** Opening THE RECORDS block **

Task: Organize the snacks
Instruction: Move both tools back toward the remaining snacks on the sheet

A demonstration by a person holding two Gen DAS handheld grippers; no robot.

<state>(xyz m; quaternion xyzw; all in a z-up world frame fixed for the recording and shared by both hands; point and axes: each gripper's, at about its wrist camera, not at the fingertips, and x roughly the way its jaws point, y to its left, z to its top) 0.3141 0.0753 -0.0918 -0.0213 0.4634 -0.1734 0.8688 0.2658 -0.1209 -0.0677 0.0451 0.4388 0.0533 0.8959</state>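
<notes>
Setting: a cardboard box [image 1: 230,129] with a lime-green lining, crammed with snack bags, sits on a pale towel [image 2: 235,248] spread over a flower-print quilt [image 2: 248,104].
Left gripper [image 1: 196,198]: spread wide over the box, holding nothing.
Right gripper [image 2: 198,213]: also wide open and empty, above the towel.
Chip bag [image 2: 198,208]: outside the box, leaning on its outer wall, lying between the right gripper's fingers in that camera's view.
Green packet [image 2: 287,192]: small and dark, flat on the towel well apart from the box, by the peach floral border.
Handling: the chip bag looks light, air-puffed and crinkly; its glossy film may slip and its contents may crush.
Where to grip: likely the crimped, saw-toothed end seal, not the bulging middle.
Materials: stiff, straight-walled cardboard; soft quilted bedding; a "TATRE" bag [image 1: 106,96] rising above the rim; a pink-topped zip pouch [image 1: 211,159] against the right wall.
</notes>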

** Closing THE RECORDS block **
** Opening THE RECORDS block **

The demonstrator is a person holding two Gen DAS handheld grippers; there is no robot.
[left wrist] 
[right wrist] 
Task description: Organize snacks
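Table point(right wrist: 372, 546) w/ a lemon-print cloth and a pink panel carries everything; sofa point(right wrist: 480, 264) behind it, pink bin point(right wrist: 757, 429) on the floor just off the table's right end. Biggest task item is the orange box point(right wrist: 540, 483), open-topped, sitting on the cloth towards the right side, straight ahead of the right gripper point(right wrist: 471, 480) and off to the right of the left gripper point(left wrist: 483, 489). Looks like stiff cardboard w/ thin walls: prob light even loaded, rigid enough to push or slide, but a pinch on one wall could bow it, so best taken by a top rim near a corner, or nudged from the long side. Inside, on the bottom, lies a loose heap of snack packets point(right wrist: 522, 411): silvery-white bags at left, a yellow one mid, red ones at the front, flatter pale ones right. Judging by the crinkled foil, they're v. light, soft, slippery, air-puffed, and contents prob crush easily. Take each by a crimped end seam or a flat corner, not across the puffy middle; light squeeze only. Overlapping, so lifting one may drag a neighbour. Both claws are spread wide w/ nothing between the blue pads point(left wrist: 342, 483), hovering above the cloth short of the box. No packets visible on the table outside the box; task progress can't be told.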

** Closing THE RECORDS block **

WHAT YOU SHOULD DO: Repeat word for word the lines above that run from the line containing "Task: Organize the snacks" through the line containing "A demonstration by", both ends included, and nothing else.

RESPONSE:
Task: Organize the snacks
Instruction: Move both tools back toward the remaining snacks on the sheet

A demonstration by a person holding two Gen DAS handheld grippers; no robot.

The work on this exercise has been finished.